**WHAT IS REQUIRED**
Retype the data below, every word of it, exactly.
AVAILABLE DATA below:
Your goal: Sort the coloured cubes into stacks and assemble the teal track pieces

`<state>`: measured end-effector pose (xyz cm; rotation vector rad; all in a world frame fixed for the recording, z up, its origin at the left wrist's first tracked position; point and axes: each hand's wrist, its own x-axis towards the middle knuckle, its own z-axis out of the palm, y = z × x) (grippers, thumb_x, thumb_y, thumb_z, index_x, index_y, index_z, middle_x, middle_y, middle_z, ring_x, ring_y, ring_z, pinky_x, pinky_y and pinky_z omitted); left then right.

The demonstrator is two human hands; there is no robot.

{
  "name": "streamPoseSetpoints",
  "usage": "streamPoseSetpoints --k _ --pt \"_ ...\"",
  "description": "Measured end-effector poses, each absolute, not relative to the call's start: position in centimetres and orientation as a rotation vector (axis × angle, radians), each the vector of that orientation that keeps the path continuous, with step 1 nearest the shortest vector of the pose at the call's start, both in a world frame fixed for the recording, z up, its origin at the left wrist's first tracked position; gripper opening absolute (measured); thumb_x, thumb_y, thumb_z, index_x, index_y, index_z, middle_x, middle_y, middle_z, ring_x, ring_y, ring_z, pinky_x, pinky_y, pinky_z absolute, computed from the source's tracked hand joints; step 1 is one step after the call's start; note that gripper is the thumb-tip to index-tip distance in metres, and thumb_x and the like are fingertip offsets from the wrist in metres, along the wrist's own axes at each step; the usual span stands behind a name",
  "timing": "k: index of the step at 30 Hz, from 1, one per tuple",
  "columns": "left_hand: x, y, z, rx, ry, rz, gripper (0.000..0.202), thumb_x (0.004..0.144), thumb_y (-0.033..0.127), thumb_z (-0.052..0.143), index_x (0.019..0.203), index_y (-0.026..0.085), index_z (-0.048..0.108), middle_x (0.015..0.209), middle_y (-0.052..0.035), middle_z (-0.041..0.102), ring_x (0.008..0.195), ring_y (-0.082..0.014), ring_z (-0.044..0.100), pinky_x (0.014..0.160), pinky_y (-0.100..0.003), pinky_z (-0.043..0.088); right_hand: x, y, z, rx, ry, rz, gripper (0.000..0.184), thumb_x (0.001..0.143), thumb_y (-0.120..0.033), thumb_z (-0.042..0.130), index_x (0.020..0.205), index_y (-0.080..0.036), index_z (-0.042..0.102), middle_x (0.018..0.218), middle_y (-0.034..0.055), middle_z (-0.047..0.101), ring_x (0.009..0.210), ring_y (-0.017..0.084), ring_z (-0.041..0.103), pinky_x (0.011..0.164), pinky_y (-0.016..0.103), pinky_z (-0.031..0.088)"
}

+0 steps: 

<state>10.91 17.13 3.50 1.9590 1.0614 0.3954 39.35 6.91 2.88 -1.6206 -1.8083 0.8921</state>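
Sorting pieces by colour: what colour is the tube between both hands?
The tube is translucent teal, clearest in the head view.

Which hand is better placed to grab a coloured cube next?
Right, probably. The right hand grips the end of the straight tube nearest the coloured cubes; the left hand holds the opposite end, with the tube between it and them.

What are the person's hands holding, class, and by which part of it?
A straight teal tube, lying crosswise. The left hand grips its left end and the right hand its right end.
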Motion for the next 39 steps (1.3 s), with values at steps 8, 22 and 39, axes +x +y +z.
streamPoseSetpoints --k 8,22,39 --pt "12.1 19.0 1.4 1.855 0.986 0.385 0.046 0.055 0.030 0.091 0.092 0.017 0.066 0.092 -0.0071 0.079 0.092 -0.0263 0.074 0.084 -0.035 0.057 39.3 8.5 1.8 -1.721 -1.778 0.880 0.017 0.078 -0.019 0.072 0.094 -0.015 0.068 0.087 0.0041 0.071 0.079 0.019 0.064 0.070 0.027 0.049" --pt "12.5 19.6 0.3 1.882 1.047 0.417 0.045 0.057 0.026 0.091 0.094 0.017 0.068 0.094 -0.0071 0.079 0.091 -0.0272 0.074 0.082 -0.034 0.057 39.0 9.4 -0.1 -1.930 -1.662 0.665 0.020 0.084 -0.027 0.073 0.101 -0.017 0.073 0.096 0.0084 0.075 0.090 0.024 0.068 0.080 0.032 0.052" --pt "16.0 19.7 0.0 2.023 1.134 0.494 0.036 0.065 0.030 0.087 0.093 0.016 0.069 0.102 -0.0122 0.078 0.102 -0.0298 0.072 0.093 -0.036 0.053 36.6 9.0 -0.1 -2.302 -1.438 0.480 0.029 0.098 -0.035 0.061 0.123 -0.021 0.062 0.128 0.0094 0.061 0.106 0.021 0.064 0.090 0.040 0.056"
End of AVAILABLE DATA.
**ANSWER SPACE**
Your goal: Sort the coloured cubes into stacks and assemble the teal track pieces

`<state>`: measured end-effector pose (xyz cm; rotation vector rad; all in a world frame fixed for the recording, z up, its origin at the left wrist's first tracked position; point and axes: each hand's wrist, its own x-axis towards the middle knuckle, its own z-axis out of the palm, y = z × x) (grippers, thumb_x, thumb_y, thumb_z, index_x, index_y, index_z, middle_x, middle_y, middle_z, ring_x, ring_y, ring_z, pinky_x, pinky_y and pinky_z omitted); left then right.

The demonstrator is two human hands; there is no robot.

{
  "name": "streamPoseSetpoints",
  "usage": "streamPoseSetpoints --k _ --pt \"_ ...\"",
  "description": "Measured end-effector poses, each absolute, not relative to the call's start: position in centimetres and orientation as a rotation vector (axis × angle, radians), each the vector of that orientation that keeps the path continuous, with step 1 nearest the shortest vector of the pose at the call's start, both in a world frame fixed for the recording, z up, its origin at the left wrist's first tracked position; gripper opening absolute (measured); thumb_x, thumb_y, thumb_z, index_x, index_y, index_z, middle_x, middle_y, middle_z, ring_x, ring_y, ring_z, pinky_x, pinky_y, pinky_z absolute, computed from the source's tracked hand joints; step 1 is one step after the call's start; note that gripper is the thumb-tip to index-tip distance in metres, and thumb_x and the like are fingertip offsets from the wrist in metres, along the wrist's own axes at each step; the usual span stands behind a name",
  "timing": "k: index of the step at 30 Hz, from 1, one per tuple",
  "columns": "left_hand: x, y, z, rx, ry, rz, gripper (0.000..0.202), thumb_x (0.004..0.144), thumb_y (-0.033..0.127), thumb_z (-0.052..0.143), index_x (0.019..0.203), index_y (-0.026..0.085), index_z (-0.048..0.108), middle_x (0.015..0.209), middle_y (-0.052..0.035), middle_z (-0.041..0.102), ring_x (0.008..0.195), ring_y (-0.082..0.014), ring_z (-0.044..0.100), pinky_x (0.014..0.160), pinky_y (-0.100..0.003), pinky_z (-0.043..0.088); right_hand: x, y, z, rx, ry, rz, gripper (0.000..0.184), thumb_x (0.001..0.143), thumb_y (-0.120..0.033), thumb_z (-0.042..0.130), index_x (0.020..0.205), index_y (-0.080..0.036), index_z (-0.042..0.102), middle_x (0.018..0.218), middle_y (-0.034..0.055), middle_z (-0.047..0.101), ring_x (0.009..0.210), ring_y (-0.017..0.084), ring_z (-0.041..0.103), pinky_x (0.011..0.164), pinky_y (-0.016..0.103), pinky_z (-0.031..0.088)"
}

+0 steps: 

<state>10.91 17.13 3.50 1.9590 1.0614 0.3954 39.35 6.91 2.88 -1.6206 -1.8083 0.8921</state>
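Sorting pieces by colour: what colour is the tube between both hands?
The tube is translucent teal, clearest in the head view.

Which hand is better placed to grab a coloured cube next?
Right, probably. The right hand grips the end of the straight tube nearest the coloured cubes; the left hand holds the opposite end, with the tube between it and them.

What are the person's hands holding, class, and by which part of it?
A straight teal tube, lying crosswise. The left hand grips its left end and the right hand its right end.
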Motion for the next 39 steps (1.3 s), with values at steps 8, 22 and 39, axes +x +y +z.
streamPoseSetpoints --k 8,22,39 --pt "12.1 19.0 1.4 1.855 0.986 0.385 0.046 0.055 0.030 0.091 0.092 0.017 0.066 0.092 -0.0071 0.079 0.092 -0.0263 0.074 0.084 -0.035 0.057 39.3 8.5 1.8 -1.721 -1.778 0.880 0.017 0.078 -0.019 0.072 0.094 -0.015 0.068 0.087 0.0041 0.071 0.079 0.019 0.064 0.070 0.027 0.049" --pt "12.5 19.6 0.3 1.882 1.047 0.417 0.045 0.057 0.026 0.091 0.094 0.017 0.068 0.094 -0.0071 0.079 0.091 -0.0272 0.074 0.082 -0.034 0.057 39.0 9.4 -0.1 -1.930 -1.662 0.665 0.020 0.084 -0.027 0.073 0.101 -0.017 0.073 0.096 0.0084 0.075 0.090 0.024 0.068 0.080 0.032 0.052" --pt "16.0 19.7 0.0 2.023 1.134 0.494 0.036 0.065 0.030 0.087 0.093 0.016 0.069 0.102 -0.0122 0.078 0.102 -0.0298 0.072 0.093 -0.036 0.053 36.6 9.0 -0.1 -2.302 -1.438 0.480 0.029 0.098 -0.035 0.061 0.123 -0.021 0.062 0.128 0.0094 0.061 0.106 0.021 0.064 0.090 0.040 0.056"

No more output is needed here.